REVERSED AND REMANDED.
. In Smith’s original complaint, approximately twenty-three defendants were named. Subsequent to the filing of the initial complaint, eleven of those defendants were dismissed and two others settled with the Smiths prior to trial. The defendants-appellants in this action are all participants in the Asbestos Claims Facility (ACF), and are hereafter referred to collectively as ACF.
. Smith asserts that ACF should be foreclosed from complaining on appeal that the district court erroneously admitted cancer evidence due to the fact that ACF cross-examined Dr. Friedman on the issue of cancer, ACF’s medical expert briefly mentioned pre-cancerous conditions of the lung, and ACF submitted a proposed jury charge on recovery for fear of cancer. We do not agree. ACF continually objected to the admission of any evidence of cancer throughout the trial. ACF also timely objected to the instruction. Finally, ACF submitted its charge only after the district court ruled, over ACF’s objection, that the issue of fear of cancer would be submitted to the jury and that evidence would be admitted on that issue.

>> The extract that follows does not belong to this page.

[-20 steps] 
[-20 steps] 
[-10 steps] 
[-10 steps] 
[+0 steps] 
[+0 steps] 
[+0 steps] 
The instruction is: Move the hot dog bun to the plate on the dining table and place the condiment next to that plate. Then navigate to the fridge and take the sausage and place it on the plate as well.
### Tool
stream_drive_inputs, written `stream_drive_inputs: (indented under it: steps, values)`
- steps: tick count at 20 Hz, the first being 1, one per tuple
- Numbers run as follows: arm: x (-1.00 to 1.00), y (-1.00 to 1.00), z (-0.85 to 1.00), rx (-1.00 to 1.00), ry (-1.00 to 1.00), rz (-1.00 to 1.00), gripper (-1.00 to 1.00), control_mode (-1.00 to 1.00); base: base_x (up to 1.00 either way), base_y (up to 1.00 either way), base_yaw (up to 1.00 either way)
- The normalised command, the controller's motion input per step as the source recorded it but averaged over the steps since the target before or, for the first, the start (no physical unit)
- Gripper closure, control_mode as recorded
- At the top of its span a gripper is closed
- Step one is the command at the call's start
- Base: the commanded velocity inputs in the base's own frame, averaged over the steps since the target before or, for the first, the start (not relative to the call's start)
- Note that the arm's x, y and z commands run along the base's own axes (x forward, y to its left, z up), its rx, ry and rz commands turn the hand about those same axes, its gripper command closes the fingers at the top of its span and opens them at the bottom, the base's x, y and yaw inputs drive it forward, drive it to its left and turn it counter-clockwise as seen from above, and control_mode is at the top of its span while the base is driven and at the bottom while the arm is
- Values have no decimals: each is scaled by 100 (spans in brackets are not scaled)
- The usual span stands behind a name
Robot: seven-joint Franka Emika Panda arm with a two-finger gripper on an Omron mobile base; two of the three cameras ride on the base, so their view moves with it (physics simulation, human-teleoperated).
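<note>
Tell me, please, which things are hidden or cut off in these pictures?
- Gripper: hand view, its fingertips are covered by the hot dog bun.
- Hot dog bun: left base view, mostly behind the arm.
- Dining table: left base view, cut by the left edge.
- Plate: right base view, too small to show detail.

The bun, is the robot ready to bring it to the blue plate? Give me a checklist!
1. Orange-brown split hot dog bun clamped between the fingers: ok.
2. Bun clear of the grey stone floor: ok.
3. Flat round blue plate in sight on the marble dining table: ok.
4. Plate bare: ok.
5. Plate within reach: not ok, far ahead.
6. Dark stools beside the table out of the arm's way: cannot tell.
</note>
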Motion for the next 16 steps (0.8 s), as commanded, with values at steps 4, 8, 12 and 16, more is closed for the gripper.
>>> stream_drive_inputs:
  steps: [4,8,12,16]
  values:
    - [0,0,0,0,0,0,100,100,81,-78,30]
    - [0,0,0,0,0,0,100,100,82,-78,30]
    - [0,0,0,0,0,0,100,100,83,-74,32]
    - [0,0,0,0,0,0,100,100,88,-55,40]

. It is important to note that a plaintiff, to recover for fear of cancer, need not prove that his toxic exposure will more probably than not lead to cancer. This is the burden of proof which a plaintiff must satisfy to recover for the increased risk of cancer. Hagerty, 788 F.2d at 319. The district court in the instant case correctly excluded evidence of Smith’s increased risk of cancer because Smith could not adduce sufficient proof to meet the above burden.
Concurrence Opinion
specially concurring:
Although I have misgivings about the wisdom of allowing recovery for cancerpho-bia when medical evidence will not support a conclusion that the plaintiff has a probability of developing cancer, see, e.g., Hagerty v. L & L Marine Services, Inc., on reconsideration, 797 F.2d 256 (5th Cir.1987) (Jolly, J. dissenting), I nevertheless concur in the result Judge Johnson reaches. This is a diversity case, of course, and Judge Johnson makes a strong argument that Louisiana would reach the same result
I therefore concur in the result Judge JOHNSON has reached in his lucid opinion.